Exercise description
Below is a listing; repeat exactly the lines from the one containing "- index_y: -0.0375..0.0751" to the one containing "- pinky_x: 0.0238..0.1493", both included.

Data records
- Opening Delimiter -

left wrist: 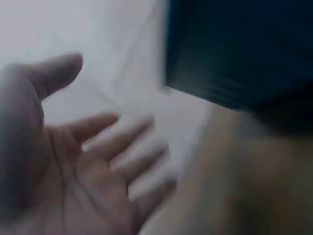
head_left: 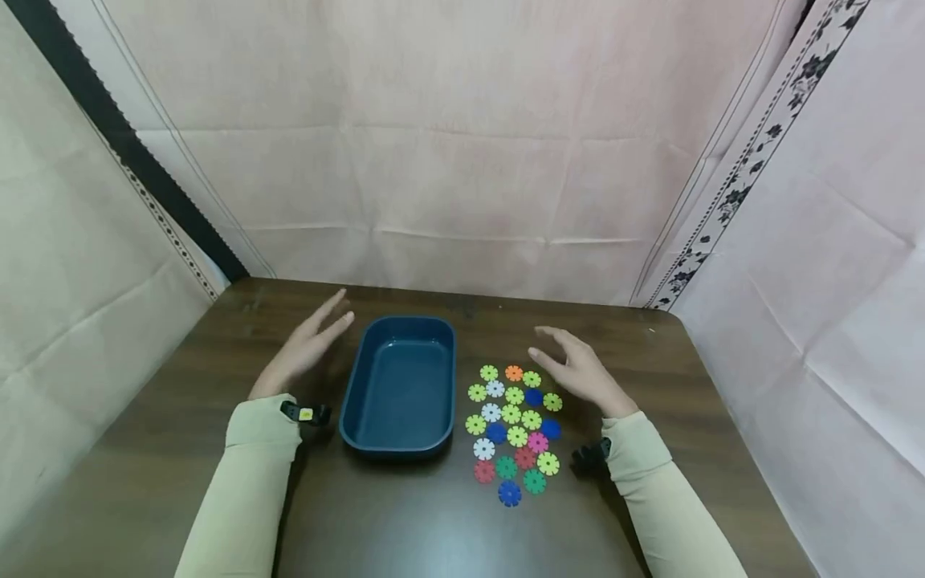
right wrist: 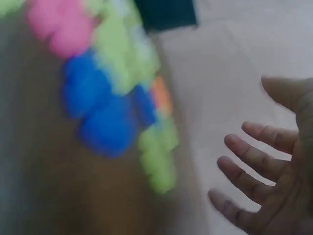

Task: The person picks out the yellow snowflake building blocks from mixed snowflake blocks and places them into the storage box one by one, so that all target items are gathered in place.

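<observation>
A dark blue rectangular tray stands on the wooden table with bare inside walls and floor. To its right lie several flat, notched plastic discs in yellow-green, blue, white, green, red, pink and orange. My left hand is held just left of the tray, its fingers spread and holding nothing; the left wrist view shows the palm beside the tray's side. At the upper right of the discs is my right hand, fingers apart and slightly bent, palm without anything in it. Blurred blue discs show in the right wrist view.
The brown table top reaches to a white cloth hung along its back. More cloth hangs at both sides, the right one with a floral border. Dark wrist cameras sit under both sleeves.
</observation>
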Demonstrator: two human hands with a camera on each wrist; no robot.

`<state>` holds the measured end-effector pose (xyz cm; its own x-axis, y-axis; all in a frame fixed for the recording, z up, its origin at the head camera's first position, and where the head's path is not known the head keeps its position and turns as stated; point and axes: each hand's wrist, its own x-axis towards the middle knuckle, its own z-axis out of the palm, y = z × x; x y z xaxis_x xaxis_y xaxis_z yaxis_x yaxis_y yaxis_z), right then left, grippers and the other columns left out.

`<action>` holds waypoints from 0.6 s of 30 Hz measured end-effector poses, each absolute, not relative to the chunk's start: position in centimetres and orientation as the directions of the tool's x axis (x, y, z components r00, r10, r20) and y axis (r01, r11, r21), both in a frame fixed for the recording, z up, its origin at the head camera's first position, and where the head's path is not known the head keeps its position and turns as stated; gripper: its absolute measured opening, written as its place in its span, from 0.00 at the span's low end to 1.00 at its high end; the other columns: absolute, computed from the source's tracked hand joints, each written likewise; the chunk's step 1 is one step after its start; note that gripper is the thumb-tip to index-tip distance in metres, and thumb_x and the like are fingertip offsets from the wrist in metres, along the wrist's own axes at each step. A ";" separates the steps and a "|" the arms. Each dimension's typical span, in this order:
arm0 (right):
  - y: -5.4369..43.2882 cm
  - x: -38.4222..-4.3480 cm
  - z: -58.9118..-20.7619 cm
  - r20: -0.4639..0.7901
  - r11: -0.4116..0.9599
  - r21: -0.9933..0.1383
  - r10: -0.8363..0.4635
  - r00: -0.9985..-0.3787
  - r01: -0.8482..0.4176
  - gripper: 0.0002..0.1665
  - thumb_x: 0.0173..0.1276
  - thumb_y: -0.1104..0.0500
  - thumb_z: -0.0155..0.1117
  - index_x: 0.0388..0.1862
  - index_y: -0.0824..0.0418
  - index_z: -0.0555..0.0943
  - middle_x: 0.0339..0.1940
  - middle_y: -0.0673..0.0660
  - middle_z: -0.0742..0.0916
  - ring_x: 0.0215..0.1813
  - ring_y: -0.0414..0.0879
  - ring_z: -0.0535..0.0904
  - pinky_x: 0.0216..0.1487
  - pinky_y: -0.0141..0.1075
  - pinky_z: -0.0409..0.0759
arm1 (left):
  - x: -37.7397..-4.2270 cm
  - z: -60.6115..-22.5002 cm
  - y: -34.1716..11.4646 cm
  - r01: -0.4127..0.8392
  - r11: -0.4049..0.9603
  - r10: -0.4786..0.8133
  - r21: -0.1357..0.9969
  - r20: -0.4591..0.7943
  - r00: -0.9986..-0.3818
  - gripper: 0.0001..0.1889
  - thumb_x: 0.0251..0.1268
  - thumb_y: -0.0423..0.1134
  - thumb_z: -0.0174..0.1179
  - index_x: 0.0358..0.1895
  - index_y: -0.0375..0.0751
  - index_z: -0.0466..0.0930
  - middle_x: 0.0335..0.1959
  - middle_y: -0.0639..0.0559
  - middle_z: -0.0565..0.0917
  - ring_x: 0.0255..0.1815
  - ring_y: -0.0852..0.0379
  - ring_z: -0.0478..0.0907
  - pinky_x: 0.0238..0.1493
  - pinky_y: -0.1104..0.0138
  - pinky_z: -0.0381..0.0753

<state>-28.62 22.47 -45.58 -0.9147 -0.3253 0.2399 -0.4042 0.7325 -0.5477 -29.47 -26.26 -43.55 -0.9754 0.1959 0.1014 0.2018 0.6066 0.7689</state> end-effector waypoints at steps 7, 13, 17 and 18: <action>22.8 -30.3 -47.7 0.157 0.667 -0.655 -0.341 -0.927 -0.356 0.25 0.70 0.45 0.68 0.56 0.61 0.81 0.48 0.57 0.82 0.49 0.51 0.76 0.52 0.47 0.75 | -31.2 -47.4 -26.0 -0.009 0.049 0.340 0.999 -0.025 -0.940 0.35 0.78 0.55 0.51 0.81 0.47 0.54 0.80 0.47 0.58 0.78 0.49 0.57 0.71 0.60 0.66; 22.4 -30.3 -48.0 0.175 0.688 -0.632 -0.323 -0.930 -0.357 0.12 0.69 0.53 0.71 0.45 0.58 0.83 0.44 0.56 0.80 0.46 0.52 0.72 0.49 0.46 0.72 | -30.7 -48.3 -24.9 -0.034 -0.004 0.292 0.999 -0.032 -0.956 0.35 0.73 0.54 0.58 0.78 0.46 0.61 0.77 0.46 0.62 0.72 0.51 0.68 0.58 0.68 0.78; 22.5 -30.0 -48.8 0.183 0.709 -0.612 -0.306 -0.934 -0.351 0.11 0.71 0.56 0.68 0.46 0.60 0.82 0.44 0.56 0.80 0.46 0.51 0.74 0.51 0.47 0.74 | -30.1 -48.8 -24.4 -0.042 -0.005 0.254 0.999 -0.039 -0.966 0.35 0.73 0.55 0.59 0.77 0.46 0.63 0.76 0.47 0.65 0.68 0.51 0.72 0.56 0.66 0.80; 22.5 -30.0 -49.0 0.189 0.712 -0.605 -0.305 -0.933 -0.355 0.12 0.71 0.55 0.68 0.48 0.61 0.82 0.44 0.56 0.80 0.46 0.51 0.74 0.51 0.48 0.75 | -29.9 -48.9 -24.2 -0.048 -0.013 0.243 0.999 -0.043 -0.969 0.34 0.72 0.54 0.60 0.77 0.46 0.64 0.75 0.47 0.66 0.67 0.51 0.74 0.55 0.65 0.80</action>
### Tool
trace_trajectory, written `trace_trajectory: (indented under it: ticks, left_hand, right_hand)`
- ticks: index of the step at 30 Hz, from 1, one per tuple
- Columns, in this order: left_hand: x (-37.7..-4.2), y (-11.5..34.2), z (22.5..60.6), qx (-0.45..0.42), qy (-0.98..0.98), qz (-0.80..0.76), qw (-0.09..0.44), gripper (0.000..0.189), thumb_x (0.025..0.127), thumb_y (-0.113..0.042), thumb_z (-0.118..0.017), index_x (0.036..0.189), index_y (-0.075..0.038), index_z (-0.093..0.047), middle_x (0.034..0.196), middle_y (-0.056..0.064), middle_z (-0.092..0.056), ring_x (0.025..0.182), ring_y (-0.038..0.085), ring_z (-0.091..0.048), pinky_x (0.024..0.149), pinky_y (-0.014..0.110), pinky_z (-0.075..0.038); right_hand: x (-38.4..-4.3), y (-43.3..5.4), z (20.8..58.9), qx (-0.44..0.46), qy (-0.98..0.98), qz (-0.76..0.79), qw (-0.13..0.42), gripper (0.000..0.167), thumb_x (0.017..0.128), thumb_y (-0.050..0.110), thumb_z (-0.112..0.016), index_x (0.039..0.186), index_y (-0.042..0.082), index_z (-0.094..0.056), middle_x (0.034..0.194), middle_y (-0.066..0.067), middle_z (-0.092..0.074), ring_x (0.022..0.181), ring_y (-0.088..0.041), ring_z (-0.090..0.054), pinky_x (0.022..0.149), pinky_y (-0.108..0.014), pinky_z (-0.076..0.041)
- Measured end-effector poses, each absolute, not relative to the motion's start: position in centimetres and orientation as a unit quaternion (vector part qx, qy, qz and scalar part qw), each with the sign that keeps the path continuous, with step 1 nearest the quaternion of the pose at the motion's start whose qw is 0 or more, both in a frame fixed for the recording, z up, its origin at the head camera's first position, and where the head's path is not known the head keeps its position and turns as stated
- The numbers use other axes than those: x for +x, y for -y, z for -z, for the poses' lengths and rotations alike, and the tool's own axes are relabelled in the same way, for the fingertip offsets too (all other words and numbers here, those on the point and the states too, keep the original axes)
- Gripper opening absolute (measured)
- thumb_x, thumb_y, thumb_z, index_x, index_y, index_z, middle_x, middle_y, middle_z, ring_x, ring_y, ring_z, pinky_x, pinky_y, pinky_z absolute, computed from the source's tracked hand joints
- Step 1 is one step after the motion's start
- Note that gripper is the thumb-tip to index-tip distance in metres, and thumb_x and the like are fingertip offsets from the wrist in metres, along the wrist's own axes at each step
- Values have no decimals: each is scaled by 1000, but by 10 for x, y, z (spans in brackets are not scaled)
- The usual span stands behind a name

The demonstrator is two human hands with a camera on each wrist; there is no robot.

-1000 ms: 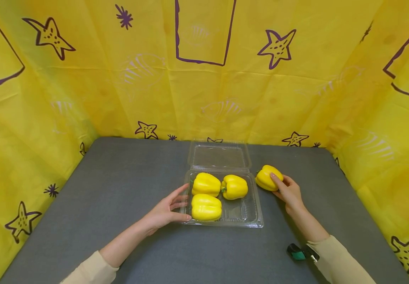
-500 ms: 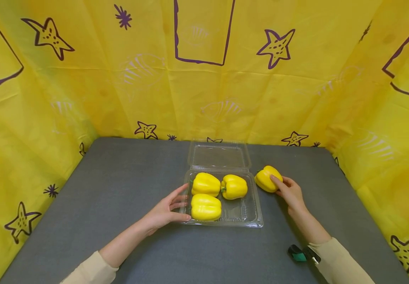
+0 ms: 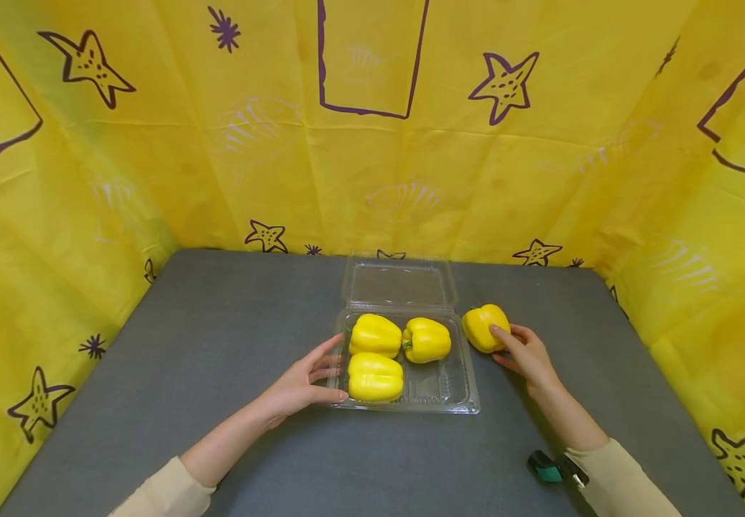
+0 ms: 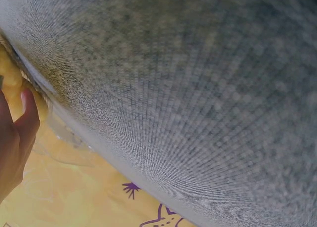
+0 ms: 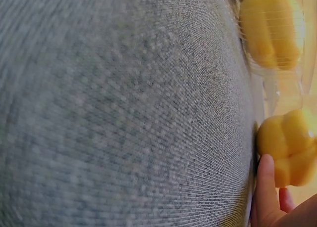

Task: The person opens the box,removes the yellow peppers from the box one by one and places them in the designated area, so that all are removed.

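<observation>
A clear plastic clamshell box (image 3: 443, 391) lies with its lid (image 3: 401, 283) folded back behind it. Inside are three yellow bell peppers: one at back left (image 3: 375, 334), one at front left (image 3: 375, 377), one at back right (image 3: 427, 340). My left hand (image 3: 301, 388) rests at the box's left side, fingers spread along it and thumb by the front corner. Just right of the box, my right hand (image 3: 529, 357) holds another yellow bell pepper (image 3: 485, 327) between thumb and fingers. The right wrist view shows this pepper (image 5: 287, 143) low by the cloth, its lobed end toward the camera.
Grey cloth covers the table (image 3: 249, 309). A black and green strap-like item (image 3: 547, 468) sits beside the right sleeve (image 3: 618, 477). Yellow printed curtains (image 3: 398, 158) hang behind the table and along both sides.
The pepper in my right hand has turned and shifted slightly left and nearer to me, with the hand following a little downward. My left hand and the box stay where they were.
</observation>
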State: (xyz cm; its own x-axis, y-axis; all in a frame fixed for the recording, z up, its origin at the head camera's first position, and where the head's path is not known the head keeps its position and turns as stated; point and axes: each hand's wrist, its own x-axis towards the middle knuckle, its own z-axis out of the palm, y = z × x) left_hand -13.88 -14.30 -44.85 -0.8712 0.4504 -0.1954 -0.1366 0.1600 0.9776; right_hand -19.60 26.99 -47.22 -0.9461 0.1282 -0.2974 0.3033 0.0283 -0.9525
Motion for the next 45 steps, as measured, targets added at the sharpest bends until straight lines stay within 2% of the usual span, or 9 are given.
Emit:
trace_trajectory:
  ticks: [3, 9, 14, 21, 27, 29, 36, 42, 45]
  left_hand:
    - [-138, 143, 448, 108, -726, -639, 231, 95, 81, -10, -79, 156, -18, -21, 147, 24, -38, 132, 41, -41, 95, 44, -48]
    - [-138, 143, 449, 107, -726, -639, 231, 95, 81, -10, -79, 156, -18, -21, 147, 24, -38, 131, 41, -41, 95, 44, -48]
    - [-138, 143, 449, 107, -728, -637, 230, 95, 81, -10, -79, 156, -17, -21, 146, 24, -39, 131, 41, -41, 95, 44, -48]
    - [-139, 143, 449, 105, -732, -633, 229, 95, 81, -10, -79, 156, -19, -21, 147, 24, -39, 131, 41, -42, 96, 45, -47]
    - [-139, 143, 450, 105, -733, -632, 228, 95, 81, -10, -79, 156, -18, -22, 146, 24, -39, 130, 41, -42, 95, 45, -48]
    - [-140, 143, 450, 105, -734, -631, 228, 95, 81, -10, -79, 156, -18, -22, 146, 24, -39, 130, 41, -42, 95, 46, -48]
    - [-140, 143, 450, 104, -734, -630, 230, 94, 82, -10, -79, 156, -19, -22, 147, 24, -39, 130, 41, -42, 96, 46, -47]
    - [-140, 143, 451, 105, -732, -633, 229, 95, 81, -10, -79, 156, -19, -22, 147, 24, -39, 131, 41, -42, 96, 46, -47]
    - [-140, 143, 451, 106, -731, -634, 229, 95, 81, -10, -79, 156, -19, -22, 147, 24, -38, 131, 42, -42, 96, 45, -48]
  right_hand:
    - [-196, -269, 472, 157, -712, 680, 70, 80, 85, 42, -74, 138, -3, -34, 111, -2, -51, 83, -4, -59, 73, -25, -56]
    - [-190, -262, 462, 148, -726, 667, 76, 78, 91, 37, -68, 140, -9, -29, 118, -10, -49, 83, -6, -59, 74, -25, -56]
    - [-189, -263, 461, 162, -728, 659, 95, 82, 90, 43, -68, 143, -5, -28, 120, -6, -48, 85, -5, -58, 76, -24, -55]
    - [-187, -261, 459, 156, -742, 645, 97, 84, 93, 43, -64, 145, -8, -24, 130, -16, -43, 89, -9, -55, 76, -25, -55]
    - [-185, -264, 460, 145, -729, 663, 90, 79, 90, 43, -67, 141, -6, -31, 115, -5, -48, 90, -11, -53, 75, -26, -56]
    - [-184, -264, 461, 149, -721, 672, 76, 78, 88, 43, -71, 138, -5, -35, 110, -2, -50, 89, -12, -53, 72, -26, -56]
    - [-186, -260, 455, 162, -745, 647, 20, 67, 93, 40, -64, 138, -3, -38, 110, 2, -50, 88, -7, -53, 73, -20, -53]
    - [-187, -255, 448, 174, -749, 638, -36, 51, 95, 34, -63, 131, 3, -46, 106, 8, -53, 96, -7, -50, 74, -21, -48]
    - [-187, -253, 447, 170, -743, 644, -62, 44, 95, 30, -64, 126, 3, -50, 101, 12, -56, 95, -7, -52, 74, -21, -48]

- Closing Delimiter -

Response to this exercise
  - index_y: -0.0375..0.0751
  - index_z: -0.0466..0.0930
  - middle_x: 0.0335..0.1959
  - middle_y: -0.0639..0.0559
  - middle_z: -0.0565..0.0917
  - ring_x: 0.0255..0.1815
  - ring_y: -0.0852..0.0379
  - ring_z: -0.0478..0.0907
  - pinky_x: 0.0238..0.1493

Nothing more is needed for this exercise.